Matamoros, Tam.-
Durante 25 años, la vida de los padres de Sara Alderete, quien llegó a ser llamada “la sacerdotisa” por su participación en los infames crímenes de los “narcosatánicos” en Matamoros, ha sido un verdadero calvario.
La tristeza por la forma en la que se ha desarrollado su vida, es evidente en el rostro de Israel Aldrete, el padre de Sara quien, a punto del llanto, recuerda como la familia ha padecido, en libertad, la sentencia de su hija.
Renuente a hablar con los medios de comunicación, que en cientos de ocasiones le han solicitado una entrevista y a quienes siempre ha dicho que no, este hombre de 78 años de edad acepta romper el silencio bajo la condición de que no le tomen fotografías o video.
De entrada relató que se mantiene en comunicación con Sara por medio de cartas que aunque llegan un mes después de haber sido escritas, “es la forma más económica de estar en contacto, porque las llamadas salen muy caras. Ella marca por cobrar a casa de sus hermanas en Brownsville, Texas, pero sale a más de 60 dólares por diez minutos”.
Entre las primeras cosas que llaman la atención al hablar con Israel, es el enorme parecido que su hija tiene con él.
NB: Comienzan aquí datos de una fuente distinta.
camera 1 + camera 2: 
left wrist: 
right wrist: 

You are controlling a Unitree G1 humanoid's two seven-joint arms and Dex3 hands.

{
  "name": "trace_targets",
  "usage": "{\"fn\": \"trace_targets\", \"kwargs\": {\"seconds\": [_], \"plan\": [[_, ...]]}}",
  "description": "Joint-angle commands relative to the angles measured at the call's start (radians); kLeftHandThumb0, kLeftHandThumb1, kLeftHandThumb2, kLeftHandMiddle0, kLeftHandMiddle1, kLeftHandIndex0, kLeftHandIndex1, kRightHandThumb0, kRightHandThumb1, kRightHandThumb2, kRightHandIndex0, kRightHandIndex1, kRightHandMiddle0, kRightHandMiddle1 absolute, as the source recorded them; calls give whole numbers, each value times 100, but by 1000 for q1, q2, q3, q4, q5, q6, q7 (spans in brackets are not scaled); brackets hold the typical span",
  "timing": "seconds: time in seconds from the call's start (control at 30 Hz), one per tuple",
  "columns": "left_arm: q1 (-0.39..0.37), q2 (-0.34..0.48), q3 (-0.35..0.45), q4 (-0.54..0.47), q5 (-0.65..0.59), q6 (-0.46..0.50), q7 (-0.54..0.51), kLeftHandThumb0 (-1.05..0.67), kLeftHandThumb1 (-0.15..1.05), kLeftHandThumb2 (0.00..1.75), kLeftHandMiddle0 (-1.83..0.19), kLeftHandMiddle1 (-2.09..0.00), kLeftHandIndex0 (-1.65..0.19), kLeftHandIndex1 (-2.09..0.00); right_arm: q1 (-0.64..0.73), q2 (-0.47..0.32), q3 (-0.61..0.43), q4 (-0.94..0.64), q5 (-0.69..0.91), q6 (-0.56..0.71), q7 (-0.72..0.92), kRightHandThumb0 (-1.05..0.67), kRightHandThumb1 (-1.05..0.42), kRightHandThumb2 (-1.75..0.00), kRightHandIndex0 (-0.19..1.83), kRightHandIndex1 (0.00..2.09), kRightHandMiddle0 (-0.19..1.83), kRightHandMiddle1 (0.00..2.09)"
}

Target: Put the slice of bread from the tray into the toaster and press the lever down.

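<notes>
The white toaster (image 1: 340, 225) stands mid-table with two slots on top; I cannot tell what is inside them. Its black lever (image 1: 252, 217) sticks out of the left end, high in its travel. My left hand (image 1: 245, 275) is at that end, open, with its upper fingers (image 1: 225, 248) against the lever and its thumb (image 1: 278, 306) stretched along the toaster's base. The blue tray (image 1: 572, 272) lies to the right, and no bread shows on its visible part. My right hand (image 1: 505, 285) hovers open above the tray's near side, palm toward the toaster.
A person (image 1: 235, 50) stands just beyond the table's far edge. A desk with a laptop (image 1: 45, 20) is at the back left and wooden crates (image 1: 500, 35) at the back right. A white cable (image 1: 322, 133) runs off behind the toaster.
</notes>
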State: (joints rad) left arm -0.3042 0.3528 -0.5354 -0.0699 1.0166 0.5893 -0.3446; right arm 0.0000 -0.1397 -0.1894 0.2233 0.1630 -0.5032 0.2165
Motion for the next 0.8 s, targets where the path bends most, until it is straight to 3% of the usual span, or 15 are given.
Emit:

Sin ocultar su pena, relata que desde hace tres años que no ha visto a Sara tanto por la falta de recursos económicos como porque ha sido cambiada de reclusorio en varias ocasiones.
“En el otro reclusorio que estaba podíamos llevarle sus cosas, además que trabajaba y ganaba su dinerito por lo que ya no nos molestaba a nosotros”, recuerda.
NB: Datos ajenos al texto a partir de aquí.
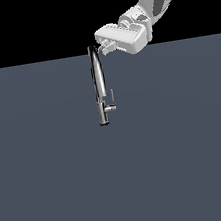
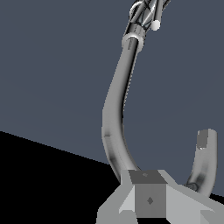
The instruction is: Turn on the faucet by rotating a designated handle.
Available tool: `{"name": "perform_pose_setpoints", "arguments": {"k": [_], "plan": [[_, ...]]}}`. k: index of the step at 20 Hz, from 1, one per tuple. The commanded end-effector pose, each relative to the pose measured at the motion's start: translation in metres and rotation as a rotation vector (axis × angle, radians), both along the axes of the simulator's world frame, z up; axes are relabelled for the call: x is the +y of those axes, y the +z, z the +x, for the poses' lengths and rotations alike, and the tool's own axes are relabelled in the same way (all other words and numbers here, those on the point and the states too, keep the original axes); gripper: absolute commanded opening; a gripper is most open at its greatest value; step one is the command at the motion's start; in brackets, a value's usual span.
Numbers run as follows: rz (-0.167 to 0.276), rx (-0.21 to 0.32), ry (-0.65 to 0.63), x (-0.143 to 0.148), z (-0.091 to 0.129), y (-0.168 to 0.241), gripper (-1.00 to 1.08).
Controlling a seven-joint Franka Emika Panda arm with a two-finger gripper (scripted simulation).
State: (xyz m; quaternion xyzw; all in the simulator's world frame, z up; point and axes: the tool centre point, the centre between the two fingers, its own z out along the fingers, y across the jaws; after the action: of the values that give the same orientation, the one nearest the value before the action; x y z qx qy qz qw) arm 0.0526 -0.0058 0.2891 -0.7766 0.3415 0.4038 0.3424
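Gripper point(image 1: 106, 47) being held above faucet point(image 1: 98, 84), apparently closed, nothing held; descent beside spout toward handle point(image 1: 111, 105) being advised.

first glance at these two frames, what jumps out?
The tall chrome faucet stands alone on a bare slate-grey floor, its dark arched spout rising to the black horizon. Just to the exterior view's right of the spout top hangs the white gripper, well above the small side handle near the base and not touching it. In the wrist view the curved spout sweeps across the picture, very near the camera.
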Motion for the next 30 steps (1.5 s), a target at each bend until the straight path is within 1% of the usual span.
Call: {"name": "perform_pose_setpoints", "arguments": {"k": [1,11,17,21,24,30], "plan": [[0.04,0.043,-0.041,-0.002,0.01,-0.016,-1.0],[0.207,0.226,-0.219,-0.009,0.044,-0.088,-1.0],[0.288,0.317,-0.308,-0.01,0.055,-0.126,-1.0],[0.327,0.361,-0.351,-0.008,0.059,-0.145,-1.0],[0.346,0.382,-0.373,-0.007,0.061,-0.155,-1.0],[0.358,0.395,-0.386,-0.006,0.062,-0.161,-1.0]]}}
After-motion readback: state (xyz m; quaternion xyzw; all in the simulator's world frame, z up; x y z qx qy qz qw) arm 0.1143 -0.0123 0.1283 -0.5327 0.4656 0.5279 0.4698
Relató que después de 15 años y seis meses de permanecer en el Reclusorio Oriente, Sara fue trasladada al Centro Femenil de Readaptación Social de Santa Martha Acatitla, ubicado en la delegación Iztapalapa, que se convirtió en su “hogar” por siete años.
Cada seis meses Israel recorría más de mil kilómetros en autobús para convivir con su hija durante las siete horas que duraba la visita, además de que aprovechaba para llevarle algunos productos necesarios para su estancia.